• _TASK DIRECTIONS_:
Retype, exactly as they appear below, the lines between the line holding "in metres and" and the line holding "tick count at", both ends included.

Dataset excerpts
══════

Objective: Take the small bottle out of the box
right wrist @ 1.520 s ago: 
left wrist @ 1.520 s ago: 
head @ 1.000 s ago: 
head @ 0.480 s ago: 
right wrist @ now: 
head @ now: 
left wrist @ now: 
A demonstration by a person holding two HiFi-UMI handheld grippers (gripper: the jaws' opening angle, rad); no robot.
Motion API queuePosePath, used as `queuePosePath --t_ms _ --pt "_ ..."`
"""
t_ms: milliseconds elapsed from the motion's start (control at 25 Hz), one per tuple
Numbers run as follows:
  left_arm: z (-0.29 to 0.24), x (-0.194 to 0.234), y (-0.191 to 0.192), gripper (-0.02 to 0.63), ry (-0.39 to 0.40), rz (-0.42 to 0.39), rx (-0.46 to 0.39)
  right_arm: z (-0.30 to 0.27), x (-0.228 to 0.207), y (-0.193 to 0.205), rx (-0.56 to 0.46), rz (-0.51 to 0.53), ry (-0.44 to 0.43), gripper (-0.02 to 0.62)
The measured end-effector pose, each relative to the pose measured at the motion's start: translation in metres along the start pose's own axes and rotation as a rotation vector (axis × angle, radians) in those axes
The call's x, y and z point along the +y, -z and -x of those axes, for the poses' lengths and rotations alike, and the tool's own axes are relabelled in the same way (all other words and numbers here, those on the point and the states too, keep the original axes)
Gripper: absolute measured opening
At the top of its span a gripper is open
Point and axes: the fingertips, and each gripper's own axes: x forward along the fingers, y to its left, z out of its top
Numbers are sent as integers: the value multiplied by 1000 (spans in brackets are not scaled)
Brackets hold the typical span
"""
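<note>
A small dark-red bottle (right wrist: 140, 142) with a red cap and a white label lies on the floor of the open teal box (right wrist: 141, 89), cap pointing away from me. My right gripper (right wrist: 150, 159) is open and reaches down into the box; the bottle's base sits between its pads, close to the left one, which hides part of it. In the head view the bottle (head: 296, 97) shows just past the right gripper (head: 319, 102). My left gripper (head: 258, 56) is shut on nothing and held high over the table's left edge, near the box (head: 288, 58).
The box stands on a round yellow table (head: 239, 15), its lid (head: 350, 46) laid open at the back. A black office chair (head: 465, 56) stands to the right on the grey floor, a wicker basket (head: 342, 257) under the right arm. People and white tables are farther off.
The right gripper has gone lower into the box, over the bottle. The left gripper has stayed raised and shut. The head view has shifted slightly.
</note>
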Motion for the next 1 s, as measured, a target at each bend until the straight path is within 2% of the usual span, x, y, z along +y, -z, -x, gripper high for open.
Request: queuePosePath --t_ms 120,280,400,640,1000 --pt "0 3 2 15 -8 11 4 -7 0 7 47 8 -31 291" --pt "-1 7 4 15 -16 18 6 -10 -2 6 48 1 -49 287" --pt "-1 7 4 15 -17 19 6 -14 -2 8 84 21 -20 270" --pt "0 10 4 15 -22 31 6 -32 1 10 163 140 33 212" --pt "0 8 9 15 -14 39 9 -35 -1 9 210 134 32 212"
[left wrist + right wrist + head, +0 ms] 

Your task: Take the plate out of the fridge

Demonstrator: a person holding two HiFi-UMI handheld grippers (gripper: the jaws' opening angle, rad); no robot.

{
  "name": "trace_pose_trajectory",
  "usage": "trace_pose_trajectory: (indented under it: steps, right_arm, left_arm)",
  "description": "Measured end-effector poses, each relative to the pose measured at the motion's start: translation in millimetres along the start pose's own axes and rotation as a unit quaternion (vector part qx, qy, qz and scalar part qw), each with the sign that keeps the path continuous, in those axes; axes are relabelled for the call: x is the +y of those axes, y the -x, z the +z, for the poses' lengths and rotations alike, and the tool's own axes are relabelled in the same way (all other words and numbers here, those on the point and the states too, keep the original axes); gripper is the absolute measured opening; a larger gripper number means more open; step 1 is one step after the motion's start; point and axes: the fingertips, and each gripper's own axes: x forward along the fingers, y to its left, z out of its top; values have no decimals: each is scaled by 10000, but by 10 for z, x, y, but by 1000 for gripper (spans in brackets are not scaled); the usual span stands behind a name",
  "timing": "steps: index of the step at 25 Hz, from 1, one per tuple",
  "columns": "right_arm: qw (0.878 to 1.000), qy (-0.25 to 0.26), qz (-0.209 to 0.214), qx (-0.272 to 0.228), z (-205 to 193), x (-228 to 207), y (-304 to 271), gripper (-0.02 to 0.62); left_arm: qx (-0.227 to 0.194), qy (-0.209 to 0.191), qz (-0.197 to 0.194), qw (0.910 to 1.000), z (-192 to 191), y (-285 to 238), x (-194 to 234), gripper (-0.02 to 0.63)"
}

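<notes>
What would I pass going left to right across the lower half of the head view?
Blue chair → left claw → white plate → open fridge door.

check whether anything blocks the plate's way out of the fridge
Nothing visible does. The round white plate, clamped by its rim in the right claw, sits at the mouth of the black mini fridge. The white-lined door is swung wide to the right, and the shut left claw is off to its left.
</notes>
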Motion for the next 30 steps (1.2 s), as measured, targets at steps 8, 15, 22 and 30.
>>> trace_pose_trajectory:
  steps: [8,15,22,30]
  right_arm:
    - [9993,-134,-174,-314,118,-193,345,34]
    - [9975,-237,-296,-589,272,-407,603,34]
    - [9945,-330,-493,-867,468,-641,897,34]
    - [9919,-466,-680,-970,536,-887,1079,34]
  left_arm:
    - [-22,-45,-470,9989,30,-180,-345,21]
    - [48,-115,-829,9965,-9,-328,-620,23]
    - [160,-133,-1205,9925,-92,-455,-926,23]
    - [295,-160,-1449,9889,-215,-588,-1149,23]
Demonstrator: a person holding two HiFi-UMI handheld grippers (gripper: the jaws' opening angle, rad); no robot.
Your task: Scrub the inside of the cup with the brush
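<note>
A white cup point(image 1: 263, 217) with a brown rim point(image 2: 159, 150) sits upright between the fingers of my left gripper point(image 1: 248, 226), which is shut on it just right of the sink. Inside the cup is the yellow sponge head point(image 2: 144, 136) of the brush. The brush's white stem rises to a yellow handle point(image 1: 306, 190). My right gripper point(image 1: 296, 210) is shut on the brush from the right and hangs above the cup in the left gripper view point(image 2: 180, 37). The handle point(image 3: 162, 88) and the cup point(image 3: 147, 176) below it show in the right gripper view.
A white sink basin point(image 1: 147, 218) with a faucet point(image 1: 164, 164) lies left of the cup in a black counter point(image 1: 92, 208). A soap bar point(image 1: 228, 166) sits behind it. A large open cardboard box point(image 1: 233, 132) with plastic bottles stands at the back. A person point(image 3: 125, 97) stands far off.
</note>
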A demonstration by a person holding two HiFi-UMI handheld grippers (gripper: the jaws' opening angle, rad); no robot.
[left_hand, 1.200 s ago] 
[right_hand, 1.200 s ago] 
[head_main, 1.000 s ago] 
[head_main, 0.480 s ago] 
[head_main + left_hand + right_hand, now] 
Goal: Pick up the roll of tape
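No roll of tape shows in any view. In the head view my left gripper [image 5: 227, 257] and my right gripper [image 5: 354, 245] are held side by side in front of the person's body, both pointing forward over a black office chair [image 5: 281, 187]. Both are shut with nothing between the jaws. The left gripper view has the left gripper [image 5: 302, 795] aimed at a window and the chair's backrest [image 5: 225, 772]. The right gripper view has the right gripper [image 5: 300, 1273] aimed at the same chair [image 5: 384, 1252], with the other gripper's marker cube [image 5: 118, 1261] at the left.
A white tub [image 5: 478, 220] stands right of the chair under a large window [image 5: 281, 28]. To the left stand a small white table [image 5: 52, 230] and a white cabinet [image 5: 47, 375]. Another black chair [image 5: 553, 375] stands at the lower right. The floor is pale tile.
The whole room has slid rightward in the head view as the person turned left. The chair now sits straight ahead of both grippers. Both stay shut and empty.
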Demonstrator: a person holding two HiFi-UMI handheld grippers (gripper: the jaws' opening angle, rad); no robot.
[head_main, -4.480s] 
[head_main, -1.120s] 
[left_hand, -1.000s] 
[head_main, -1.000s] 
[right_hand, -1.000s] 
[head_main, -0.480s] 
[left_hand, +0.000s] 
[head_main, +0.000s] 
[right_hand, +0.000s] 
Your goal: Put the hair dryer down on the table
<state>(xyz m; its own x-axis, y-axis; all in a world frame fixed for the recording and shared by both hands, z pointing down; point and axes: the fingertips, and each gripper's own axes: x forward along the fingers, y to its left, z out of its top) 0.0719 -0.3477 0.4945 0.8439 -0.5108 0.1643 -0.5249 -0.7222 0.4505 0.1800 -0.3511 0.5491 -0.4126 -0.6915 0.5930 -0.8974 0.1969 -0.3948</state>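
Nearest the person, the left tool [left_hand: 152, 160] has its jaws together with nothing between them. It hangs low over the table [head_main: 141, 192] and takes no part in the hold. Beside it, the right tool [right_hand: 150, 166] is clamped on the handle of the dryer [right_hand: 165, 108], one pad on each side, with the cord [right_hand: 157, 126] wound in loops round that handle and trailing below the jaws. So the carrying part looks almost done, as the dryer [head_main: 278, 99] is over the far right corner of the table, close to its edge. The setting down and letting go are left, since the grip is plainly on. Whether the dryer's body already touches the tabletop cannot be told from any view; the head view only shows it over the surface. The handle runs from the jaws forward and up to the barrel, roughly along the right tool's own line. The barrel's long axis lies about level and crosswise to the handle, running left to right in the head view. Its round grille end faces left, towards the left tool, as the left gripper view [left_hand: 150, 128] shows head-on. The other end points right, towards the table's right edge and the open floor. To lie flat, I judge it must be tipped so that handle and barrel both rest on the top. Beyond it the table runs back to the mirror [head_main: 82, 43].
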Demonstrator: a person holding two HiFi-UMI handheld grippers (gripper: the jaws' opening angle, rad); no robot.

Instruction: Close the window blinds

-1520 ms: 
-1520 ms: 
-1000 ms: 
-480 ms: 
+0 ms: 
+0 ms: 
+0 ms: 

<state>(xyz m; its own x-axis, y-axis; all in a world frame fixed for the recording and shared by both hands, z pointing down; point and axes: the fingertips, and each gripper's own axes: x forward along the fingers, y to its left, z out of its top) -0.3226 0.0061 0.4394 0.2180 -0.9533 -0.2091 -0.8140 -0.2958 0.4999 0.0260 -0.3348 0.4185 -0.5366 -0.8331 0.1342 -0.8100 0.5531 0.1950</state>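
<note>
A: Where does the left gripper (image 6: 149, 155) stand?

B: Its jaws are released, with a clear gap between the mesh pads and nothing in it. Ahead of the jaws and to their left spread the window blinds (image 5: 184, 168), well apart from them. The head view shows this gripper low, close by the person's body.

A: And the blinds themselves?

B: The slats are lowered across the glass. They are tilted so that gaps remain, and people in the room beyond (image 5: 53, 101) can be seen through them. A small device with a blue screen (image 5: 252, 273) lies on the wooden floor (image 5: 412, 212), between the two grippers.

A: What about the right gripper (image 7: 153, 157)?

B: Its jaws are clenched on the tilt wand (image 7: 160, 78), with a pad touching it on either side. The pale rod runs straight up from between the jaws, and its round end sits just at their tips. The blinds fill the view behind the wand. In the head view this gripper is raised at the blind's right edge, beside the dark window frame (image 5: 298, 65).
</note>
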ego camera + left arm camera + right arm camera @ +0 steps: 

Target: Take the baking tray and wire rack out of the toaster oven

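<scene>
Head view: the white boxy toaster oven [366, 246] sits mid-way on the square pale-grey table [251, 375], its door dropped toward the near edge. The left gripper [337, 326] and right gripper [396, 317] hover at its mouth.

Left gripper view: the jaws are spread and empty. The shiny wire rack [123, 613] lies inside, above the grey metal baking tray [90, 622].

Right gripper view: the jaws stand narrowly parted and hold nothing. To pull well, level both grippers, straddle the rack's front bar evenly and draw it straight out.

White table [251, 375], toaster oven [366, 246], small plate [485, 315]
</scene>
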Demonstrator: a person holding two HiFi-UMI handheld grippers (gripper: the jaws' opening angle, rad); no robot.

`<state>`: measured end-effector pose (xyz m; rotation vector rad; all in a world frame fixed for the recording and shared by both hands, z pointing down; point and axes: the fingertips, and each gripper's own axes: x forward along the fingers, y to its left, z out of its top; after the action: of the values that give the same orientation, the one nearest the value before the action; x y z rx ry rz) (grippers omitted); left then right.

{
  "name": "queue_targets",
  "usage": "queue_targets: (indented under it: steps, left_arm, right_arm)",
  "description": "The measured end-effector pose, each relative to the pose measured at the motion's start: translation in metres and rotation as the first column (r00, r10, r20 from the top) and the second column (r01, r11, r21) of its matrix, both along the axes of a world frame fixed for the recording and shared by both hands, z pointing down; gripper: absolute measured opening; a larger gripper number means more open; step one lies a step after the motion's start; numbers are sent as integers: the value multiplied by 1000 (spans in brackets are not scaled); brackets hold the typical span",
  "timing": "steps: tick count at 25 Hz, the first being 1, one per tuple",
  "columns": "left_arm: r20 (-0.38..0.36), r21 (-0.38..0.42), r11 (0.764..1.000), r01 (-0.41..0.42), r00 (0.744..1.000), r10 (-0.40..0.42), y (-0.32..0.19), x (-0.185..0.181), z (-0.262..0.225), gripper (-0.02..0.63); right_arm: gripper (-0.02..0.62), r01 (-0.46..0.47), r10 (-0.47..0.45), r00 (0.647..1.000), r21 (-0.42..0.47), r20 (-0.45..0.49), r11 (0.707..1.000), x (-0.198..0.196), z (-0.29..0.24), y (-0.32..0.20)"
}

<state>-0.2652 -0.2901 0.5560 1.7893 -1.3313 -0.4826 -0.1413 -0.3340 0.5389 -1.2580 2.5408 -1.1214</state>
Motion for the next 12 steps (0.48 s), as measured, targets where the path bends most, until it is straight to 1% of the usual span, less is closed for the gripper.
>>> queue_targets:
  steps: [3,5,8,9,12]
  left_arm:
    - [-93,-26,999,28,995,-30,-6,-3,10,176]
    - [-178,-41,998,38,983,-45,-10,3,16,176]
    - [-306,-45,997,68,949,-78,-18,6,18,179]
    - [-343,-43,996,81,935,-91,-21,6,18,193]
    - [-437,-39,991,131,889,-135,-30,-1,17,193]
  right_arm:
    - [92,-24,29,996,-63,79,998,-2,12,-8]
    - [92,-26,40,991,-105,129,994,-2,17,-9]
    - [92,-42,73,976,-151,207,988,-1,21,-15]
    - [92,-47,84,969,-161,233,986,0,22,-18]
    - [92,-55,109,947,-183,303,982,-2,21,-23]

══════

• _TASK ANSWER_:
  "description": "The measured end-effector pose, each relative to the pose measured at the motion's start: translation in metres and rotation as the first column (r00, r10, r20 from the top) and the second column (r01, r11, r21) of its matrix, both along the axes of a world frame fixed for the recording and shared by both hands, z pointing down; gripper: absolute measured opening; a larger gripper number means more open; step one lies a step after the motion's start; numbers are sent as integers: the value multiplied by 1000 (spans in brackets are not scaled); brackets hold the typical span",
  "timing": "steps: tick count at 25 Hz, the first being 1, one per tuple",

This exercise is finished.